Let $X$ be a Banach space, $\mathcal B(X;Y)$ denotes the set of bounded linear operators $X\to Y$. Consider the inverting map $I:U\subset\mathcal B(Y;X)\to \mathcal B(X;Y)$ defined by $I(T) = T^{-1}$, where $U$ is the set where this makes sense. It is known, e.g. here, that $I$ is (Frechet) differentiable and $$ I'(T)[A] = -T^{-1}AT^{-1}, $$ here $I'(T)$ is viewed as an element of $\mathcal B(\mathcal B(Y;X);\mathcal B(X;Y))$.

How do we prove that the $k^{\text{th}}$-derivative of $I$ is the $k$-multilinear map $$ (A_1,\dots,A_k) \mapsto (-1)^{k} \sum_{\sigma\in S_k} T^{-1}A_{\sigma(1)}T^{-1}\dots T^{-1}A_{\sigma(k)} T^{-1}, $$ where the sum is over all permutations $\sigma$ of $\{1,\dots,k\}$?

This formula is given in a book by Hormander without a proof (as usual). It looks like a symmetrization of the higher order terms in the Taylor expansion of $I$ (some details are seen in this thread).

To obtain higher order derivatives, I tried to differentiate $I'$ by writing $I' = -M\circ I$, where $M(T)[A] = TAT$, and repeatedly apply chain rule. However, the higher derivatives of $M$ gets ugly really fast (or that I don't know a clean way to write it down).
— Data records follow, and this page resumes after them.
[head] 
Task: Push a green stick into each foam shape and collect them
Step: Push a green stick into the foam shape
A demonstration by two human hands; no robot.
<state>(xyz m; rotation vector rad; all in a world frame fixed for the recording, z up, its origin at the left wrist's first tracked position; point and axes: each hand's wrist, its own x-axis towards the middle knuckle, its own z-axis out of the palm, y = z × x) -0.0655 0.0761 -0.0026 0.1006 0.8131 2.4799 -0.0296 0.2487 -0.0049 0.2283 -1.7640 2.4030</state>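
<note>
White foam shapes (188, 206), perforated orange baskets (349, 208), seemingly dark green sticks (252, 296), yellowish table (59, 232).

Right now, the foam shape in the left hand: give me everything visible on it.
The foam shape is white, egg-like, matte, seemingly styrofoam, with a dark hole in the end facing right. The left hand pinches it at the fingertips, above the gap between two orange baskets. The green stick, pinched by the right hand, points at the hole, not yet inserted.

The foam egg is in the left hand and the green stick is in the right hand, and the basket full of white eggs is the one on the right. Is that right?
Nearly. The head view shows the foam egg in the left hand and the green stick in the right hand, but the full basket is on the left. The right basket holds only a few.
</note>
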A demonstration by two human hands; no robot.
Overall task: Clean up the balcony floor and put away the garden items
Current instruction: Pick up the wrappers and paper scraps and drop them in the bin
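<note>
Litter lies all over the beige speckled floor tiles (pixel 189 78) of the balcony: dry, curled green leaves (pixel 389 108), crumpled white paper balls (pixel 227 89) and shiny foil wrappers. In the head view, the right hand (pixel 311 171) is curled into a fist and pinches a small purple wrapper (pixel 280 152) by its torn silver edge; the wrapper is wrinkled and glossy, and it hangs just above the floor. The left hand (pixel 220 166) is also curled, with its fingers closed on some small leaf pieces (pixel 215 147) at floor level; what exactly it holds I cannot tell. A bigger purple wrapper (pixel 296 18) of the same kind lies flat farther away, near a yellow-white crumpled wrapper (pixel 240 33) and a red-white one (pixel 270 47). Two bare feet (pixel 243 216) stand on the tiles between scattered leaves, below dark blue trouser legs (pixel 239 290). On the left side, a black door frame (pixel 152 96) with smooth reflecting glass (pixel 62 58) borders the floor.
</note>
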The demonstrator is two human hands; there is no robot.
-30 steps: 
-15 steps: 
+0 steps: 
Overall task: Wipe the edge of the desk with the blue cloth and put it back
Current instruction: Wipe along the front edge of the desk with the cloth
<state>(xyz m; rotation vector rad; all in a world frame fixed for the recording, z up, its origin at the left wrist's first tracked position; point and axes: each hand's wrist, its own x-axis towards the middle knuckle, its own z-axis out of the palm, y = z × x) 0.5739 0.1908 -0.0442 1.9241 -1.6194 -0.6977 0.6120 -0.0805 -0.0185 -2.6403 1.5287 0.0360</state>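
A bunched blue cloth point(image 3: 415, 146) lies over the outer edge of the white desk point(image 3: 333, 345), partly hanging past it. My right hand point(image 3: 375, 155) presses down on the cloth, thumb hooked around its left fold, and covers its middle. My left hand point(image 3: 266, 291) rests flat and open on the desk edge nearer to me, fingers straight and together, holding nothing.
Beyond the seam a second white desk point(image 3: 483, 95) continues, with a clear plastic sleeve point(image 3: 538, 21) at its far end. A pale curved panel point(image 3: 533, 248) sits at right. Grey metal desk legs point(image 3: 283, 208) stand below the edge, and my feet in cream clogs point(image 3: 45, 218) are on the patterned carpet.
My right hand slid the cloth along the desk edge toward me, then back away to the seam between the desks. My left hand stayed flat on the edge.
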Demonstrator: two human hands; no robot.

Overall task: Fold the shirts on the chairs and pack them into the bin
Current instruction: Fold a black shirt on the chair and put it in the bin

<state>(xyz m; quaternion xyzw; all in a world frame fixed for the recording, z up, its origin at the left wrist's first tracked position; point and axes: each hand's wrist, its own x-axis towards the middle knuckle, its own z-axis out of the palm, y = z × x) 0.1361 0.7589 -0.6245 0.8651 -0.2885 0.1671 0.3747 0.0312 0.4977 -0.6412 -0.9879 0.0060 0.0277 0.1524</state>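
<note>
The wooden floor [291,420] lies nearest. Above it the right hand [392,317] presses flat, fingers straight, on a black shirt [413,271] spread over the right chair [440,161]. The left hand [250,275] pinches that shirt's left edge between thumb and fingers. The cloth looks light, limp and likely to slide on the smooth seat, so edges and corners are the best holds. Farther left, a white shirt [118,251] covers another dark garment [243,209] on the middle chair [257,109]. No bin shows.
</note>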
Is there a nice way to prove this result?

I have actually managed to derive it myself yesterday. If no one answers the question soon I might consider writing it down myself (in case someone may find it useful). — BigbearZzz, May 06 '20 at 14:08

score 4 · Accepted Answer · edited Oct 12 '22 at 12:19

4

For small enough $t$ we have the power series expansion

$$ f(T + tS) = (T + tS)^{-1} = (T(1 - (-tT^{-1}S)))^{-1} = T^{-1} \sum_{k=0}^{\infty} (-1)^k (T^{-1}S)^k t^k. $$

Using it we see that,

$$ (D^k f)|_{T}(S, \dots, S) = \left( \frac{d}{dt} \right)^k f(T + tS)|_{t=0} = k! (-1)^k (T^{-1} S)^k. $$

Now we know that $D^k f|_{T}(S_1,\dots,S_k)$ is symmetric and uniquely determined from $D^k f|_{T}(S,\dots,S)$ by the polarization identity so we can just guess that $$ D^k f|_{T}(S_1,\dots,S_k) = (-1)^k \sum_{\sigma \in S_k} T^{-1} S_{\sigma(1)} \cdots T^{-1} S_{\sigma(k)} $$

and since this is symmetric in $S_1,\dots,S_k$ and coincides with our expression when $S_1 = \dots = S_k = S$, our guess must hold.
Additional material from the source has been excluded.